Da sala passaram ao quarto de dormir. Era ao mesmo tempo um modelo de elegância e de gosto severo. Ali havia um único retrato, mas assinado por Léopold Robert, e que resplandecia na sua moldura de ouro fosco.
Esse retrato atraiu imediatamente o olhar do conde de e Monte-Cristo, que deu três passos rápidos no quarto e parou de súbito diante dele.
Era o retrato de uma mulher nova, de vinte e cinco a vinte e seis anos, morena e de olhar ardente, velado por pálpebras lânguidas. Envergava o traje pitoresco das pescadoras catalãs, com o seu corpete vermelho e negro e as suas agulhas de ouro espetadas no cabelo. Olhava o mar e a sua silhueta elegante destacava-se no duplo azul das vagas e do céu.
Estava escuro no quarto, pois de contrário Albert teria visto a palidez lívida que se espalhou pelas faces do conde e surpreendido o estremecimento nervoso que lhe aflorou os ombros e o peito.
Reinou um instante de silêncio, durante o qual Monte-Cristo manteve os olhos obstinadamente fitos naquela pintura.
- Tem aqui uma bela amante, visconde - disse Monte-Cristo, numa voz perfeitamente calma. E o traje, traje de baile, sem dúvida, assenta-lhe na realidade maravilhosamente.
- Ah, senhor - disse Albert -, aí está um equívoco que lhe não perdoaria se ao lado desse retrato tivesse visto qualquer outro!

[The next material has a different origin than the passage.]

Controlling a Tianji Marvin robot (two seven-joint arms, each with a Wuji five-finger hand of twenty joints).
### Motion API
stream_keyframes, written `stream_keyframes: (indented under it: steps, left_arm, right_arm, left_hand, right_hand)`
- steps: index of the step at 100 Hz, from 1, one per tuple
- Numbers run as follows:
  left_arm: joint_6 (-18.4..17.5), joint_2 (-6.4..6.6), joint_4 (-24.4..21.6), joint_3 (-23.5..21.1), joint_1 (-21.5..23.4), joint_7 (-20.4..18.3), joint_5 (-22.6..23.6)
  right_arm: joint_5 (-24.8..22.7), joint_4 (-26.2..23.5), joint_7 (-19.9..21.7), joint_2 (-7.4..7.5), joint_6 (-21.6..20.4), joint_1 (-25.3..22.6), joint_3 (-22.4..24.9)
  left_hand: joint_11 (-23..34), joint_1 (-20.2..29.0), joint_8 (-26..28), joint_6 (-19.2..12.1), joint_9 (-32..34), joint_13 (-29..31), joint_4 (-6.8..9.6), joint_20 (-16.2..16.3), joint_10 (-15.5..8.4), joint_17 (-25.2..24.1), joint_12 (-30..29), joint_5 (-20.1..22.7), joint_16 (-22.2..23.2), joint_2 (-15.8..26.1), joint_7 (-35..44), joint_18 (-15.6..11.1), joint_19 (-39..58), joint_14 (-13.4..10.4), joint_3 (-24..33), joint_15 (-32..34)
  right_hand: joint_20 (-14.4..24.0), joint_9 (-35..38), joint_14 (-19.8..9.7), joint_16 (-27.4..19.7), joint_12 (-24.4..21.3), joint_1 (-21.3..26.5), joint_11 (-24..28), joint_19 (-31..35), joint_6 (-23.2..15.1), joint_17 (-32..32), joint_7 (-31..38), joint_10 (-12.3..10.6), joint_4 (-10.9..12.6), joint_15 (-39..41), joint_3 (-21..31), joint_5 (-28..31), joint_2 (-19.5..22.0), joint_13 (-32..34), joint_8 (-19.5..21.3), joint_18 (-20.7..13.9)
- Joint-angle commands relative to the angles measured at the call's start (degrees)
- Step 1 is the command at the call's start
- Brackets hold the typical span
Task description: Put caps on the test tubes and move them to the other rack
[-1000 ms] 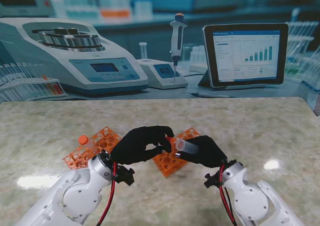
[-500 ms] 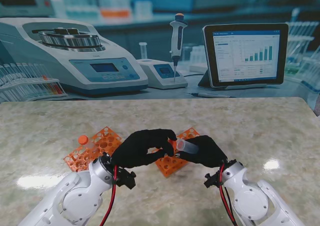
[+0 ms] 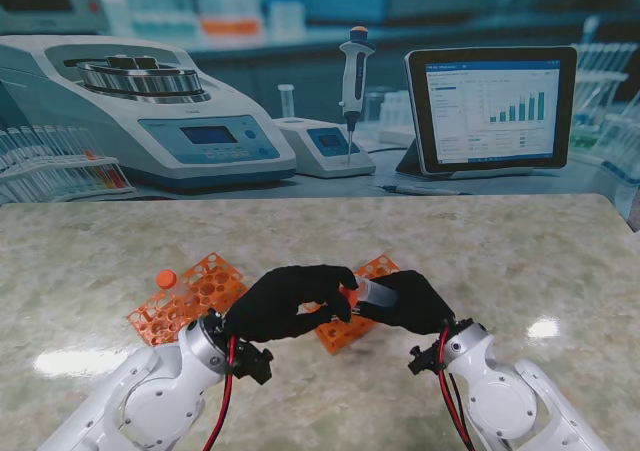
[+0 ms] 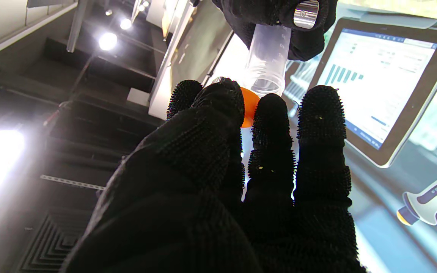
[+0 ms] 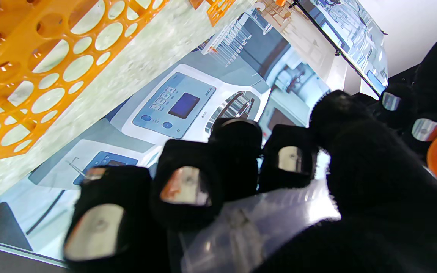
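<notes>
Left hand (image 3: 285, 303) presses orange cap (image 4: 249, 107) onto tube (image 4: 267, 60).

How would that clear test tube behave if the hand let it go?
The test tube looks like thin clear plastic and empty, so probably light. Its round smooth wall would likely roll on the table, and may slip in the right hand.

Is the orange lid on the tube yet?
Not yet. The left hand holds the cap right at the open mouth of the tube, gripped by the right hand.
</notes>
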Motion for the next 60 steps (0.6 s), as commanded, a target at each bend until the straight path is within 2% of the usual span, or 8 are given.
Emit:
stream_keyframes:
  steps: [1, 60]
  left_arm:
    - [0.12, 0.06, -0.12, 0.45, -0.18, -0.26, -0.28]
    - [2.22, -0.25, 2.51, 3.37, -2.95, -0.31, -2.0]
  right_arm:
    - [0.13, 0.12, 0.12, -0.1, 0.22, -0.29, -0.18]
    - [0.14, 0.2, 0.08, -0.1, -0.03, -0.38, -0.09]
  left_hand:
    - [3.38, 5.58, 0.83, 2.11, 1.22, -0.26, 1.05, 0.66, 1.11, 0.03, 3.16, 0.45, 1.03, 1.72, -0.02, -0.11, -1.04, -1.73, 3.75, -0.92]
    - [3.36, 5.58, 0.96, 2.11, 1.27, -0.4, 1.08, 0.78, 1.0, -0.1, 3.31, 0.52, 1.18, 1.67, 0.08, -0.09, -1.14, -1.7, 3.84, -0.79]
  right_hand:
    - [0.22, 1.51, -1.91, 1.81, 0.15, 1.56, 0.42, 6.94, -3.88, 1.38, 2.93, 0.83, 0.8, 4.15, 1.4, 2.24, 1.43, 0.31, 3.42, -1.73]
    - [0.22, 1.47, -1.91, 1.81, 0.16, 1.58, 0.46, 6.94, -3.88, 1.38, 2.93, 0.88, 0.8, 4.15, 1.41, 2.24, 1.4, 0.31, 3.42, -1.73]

Não conhece a minha mãe, senhor; é ela quem vê nesse quadro. Mandou-se pintar assim há seis ou oito anos. Esse traje é um traje de fantasia, ao que parece, e a semelhança é tão grande que creio ver ainda minha mãe tal como era em 1830. A condessa mandou fazer esse retrato durante uma ausência do conde. Sem dúvida esperava proporcionar-lhe no regresso uma agradável surpresa. Mas, coisa estranha, o retrato não agradou a meu pai, e nem o valor da pintura, que é, como vê, uma das belas telas de Léopold Robert, foi capaz de o demover da antipatia que lhe tomou. Diga-se em abono da verdade, aqui entre nós, meu caro conde, que o Sr. de Morcerf é um dos pares mais assíduos no Luxemburgo e um general famoso pela teoria, mas um amador de arte dos mais medíocres. O mesmo não acontece com a minha mãe, que pinta notavelmente, e que, estimando demasiado essa obra para se separar dela por completo, ma ofereceu, para que junto de mim estivesse menos exposta ao desagrado do Sr. de Morcerf; de quem lhe mostrarei o retrato pintado por gros. Desculpe-me se lhe falo assim tão intimamente, mas como vou ter a honra de o acompanhar junto do conde, digo-lhe isto para que não caia em gabar este retrato diante dele. De resto, ele tem tido uma funesta influência: é raro que a minha mãe venha aos meus aposentos sem o ver e mais raro ainda que o veja sem chorar. A nuvem que trouxe este quadro ao palácio é aliás a única que se ergueu entre o conde e a condessa, os quais, apesar de casados há mais de vinte anos, ainda estão unidos como no primeiro dia.